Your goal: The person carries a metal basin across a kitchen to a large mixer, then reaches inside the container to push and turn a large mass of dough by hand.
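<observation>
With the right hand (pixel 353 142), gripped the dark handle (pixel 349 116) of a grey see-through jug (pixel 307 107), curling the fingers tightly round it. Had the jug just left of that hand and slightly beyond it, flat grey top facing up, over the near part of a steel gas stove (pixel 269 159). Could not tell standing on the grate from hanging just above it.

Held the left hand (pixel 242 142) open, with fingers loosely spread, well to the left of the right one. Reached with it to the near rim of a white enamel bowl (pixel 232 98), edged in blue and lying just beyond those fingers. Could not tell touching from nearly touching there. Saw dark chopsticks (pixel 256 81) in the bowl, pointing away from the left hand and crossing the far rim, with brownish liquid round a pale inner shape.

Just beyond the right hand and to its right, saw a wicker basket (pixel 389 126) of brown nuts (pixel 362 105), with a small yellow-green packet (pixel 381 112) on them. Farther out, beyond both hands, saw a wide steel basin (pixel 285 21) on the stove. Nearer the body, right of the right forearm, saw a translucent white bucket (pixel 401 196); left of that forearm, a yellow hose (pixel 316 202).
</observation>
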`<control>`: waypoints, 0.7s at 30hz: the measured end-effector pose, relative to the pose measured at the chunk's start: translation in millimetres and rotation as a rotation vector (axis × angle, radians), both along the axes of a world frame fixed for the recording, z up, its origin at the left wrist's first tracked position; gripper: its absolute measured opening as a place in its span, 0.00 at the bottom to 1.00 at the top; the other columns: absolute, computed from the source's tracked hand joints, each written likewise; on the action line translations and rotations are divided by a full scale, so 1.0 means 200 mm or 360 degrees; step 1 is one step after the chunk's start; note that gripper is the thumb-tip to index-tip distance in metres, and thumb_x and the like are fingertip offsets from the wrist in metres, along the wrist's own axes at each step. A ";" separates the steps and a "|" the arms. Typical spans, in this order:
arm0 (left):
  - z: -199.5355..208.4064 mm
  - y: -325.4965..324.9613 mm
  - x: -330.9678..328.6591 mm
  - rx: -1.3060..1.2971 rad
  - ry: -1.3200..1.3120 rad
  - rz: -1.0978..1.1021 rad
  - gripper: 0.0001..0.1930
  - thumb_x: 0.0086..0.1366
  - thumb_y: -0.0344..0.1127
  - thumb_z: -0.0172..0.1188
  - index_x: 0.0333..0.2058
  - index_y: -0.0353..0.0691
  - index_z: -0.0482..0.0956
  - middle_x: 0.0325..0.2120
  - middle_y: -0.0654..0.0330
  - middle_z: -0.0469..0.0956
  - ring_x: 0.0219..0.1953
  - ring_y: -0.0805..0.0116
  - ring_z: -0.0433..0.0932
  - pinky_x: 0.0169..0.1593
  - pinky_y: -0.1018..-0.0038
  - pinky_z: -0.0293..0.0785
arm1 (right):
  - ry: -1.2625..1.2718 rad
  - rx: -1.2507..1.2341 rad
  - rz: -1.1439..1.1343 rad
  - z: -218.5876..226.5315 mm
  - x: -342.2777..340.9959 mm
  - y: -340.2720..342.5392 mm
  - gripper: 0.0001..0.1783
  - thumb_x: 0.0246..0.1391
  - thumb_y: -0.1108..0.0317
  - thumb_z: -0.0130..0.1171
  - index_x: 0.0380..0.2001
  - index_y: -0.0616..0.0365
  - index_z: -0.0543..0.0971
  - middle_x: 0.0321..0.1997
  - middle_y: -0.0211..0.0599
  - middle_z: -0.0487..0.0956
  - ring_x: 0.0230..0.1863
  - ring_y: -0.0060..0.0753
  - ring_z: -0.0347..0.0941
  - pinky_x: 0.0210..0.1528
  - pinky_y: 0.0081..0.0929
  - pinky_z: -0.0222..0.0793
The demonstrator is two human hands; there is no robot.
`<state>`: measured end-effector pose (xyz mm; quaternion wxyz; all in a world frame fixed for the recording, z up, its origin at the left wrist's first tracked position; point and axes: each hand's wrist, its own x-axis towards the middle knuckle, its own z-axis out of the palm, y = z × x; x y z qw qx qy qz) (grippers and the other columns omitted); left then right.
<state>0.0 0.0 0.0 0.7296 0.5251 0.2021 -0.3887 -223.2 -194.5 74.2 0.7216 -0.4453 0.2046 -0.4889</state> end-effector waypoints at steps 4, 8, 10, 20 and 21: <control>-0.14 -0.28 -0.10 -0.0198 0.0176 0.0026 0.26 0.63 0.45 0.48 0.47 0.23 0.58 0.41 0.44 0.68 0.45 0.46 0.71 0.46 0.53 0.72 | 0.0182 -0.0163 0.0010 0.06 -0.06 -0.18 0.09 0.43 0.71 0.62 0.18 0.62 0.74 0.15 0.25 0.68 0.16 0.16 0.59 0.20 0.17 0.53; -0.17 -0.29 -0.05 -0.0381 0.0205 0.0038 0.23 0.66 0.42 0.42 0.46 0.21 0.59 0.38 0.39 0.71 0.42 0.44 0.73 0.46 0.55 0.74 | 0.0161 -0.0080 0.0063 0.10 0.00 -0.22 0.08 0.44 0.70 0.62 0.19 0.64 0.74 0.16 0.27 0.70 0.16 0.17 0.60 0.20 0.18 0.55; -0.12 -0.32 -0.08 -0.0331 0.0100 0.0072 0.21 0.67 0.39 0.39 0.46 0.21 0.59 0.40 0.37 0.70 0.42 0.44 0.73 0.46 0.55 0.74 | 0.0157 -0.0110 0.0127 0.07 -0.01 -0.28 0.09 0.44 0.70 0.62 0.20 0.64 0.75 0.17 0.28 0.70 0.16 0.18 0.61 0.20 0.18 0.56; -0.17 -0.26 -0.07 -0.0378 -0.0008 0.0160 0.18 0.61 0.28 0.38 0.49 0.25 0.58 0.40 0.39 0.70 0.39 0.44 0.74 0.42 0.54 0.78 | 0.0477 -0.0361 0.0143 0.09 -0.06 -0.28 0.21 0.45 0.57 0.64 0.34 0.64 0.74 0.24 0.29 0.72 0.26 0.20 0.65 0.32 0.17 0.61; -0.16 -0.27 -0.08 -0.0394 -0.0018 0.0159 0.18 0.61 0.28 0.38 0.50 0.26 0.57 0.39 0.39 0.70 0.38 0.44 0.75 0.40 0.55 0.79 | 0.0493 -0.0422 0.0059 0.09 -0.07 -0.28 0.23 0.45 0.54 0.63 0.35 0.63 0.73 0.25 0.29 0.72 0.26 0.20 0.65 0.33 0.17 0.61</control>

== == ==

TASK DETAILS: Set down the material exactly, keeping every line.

SOLUTION FOR THIS PROBLEM:
Your goal: The person carries a metal basin across a kitchen to a large mixer, then reaches inside the container to push and turn a large mass of dough by hand.
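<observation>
With the right hand (pixel 353 142), gripped the dark handle (pixel 349 116) of a grey see-through jug (pixel 307 107), curling the fingers tightly round it. Had the jug just left of that hand and slightly beyond it, flat grey top facing up, over the near part of a steel gas stove (pixel 269 159). Could not tell standing on the grate from hanging just above it.

Held the left hand (pixel 242 142) open, with fingers loosely spread, well to the left of the right one. Reached with it to the near rim of a white enamel bowl (pixel 232 98), edged in blue and lying just beyond those fingers. Could not tell touching from nearly touching there. Saw dark chopsticks (pixel 256 81) in the bowl, pointing away from the left hand and crossing the far rim, with brownish liquid round a pale inner shape.

Just beyond the right hand and to its right, saw a wicker basket (pixel 389 126) of brown nuts (pixel 362 105), with a small yellow-green packet (pixel 381 112) on them. Farther out, beyond both hands, saw a wide steel basin (pixel 285 21) on the stove. Nearer the body, right of the right forearm, saw a translucent white bucket (pixel 401 196); left of that forearm, a yellow hose (pixel 316 202).
</observation>
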`<control>`: waypoints, 0.7s at 30hz: the measured end-effector pose, relative to the pose measured at the chunk's start: translation in millimetres and rotation as a rotation vector (axis × angle, radians), both along the axes of a world frame fixed for the recording, z up, its origin at the left wrist's first tracked position; gripper: its absolute measured opening as a place in its span, 0.00 at the bottom to 1.00 at the top; the other columns: absolute, computed from the source's tracked hand joints, each written likewise; on the action line translations and rotations are divided by a full scale, so 1.0 means 200 mm or 360 degrees; step 1 is one step after the chunk's start; note that gripper is the thumb-tip to index-tip distance in metres, and thumb_x and the like are fingertip offsets from the wrist in metres, along the wrist's own axes at each step. A ";" separates the steps and a "|" the arms. Typical spans, in this order:
arm0 (left):
  - z: -199.5355..208.4064 mm
  - y: -325.4965..324.9613 mm
  - x: -330.9678..328.6591 mm
  - rx: -1.3060..1.2971 rad
  - ry: -1.3200..1.3120 rad
  - rz: -1.0978..1.1021 rad
  - gripper: 0.0001..0.1930
  - thumb_x: 0.0086..0.1366
  - thumb_y: -0.0344..0.1127
  - thumb_z: -0.0172..0.1188
  - index_x: 0.0333..0.2058
  - index_y: -0.0353..0.0691
  - index_z: -0.0482..0.0956
  - middle_x: 0.0325..0.2120
  - middle_y: -0.0654..0.0330
  - middle_z: -0.0469..0.0956
  - ring_x: 0.0219..0.1953
  - ring_y: -0.0805..0.0116
  - ring_z: -0.0433..0.0932
  - pinky_x: 0.0169..0.1593
  - pinky_y: -0.1018..-0.0038
  - pinky_z: -0.0293..0.0785
arm1 (right):
  - ry: -1.2625..1.2718 rad
  - rx: -1.2507..1.2341 rad
  - rz: -1.1439..1.1343 rad
  - z: -218.5876..226.5315 mm
  - x: -342.2777..340.9959 mm
  - y: -340.2720..342.5392 mm
  - gripper: 0.0001..0.1783
  - thumb_x: 0.0246..0.1391
  - thumb_y: -0.1108..0.0317
  - thumb_z: -0.0130..0.1171
  - index_x: 0.0380..0.2001
  - index_y: -0.0616..0.0365
  - index_z: -0.0543..0.0971
  - middle_x: 0.0321..0.1997
  - middle_y: -0.0211..0.0599
  - middle_z: -0.0487..0.0956
  - ring_x: 0.0230..0.1863
  - ring_y: -0.0060..0.0753
  - ring_z: -0.0347..0.0941
  - pinky_x: 0.0210..0.1528
  - pinky_y: 0.0081..0.0929
  - pinky_z: -0.0222..0.0793
The demonstrator is two human hands; there is no robot.
`<state>`: measured end-effector pose (xyz mm; quaternion wxyz; all in a world frame fixed for the recording, z up, its origin at the left wrist's first tracked position; point and axes: each hand's wrist, its own x-axis towards the middle knuckle, its own z-axis out of the palm, y = z × x; x y z qw qx qy qz) (grippers and the other columns omitted); left then right.
<state>0.0 0.0 0.0 0.7296 0.5251 0.2021 -0.3887 -223.2 -194.5 74.2 0.7216 -0.4453 0.2046 -0.4889</state> end-effector waypoints at steps 4, 8, 10, 20 and 21: <control>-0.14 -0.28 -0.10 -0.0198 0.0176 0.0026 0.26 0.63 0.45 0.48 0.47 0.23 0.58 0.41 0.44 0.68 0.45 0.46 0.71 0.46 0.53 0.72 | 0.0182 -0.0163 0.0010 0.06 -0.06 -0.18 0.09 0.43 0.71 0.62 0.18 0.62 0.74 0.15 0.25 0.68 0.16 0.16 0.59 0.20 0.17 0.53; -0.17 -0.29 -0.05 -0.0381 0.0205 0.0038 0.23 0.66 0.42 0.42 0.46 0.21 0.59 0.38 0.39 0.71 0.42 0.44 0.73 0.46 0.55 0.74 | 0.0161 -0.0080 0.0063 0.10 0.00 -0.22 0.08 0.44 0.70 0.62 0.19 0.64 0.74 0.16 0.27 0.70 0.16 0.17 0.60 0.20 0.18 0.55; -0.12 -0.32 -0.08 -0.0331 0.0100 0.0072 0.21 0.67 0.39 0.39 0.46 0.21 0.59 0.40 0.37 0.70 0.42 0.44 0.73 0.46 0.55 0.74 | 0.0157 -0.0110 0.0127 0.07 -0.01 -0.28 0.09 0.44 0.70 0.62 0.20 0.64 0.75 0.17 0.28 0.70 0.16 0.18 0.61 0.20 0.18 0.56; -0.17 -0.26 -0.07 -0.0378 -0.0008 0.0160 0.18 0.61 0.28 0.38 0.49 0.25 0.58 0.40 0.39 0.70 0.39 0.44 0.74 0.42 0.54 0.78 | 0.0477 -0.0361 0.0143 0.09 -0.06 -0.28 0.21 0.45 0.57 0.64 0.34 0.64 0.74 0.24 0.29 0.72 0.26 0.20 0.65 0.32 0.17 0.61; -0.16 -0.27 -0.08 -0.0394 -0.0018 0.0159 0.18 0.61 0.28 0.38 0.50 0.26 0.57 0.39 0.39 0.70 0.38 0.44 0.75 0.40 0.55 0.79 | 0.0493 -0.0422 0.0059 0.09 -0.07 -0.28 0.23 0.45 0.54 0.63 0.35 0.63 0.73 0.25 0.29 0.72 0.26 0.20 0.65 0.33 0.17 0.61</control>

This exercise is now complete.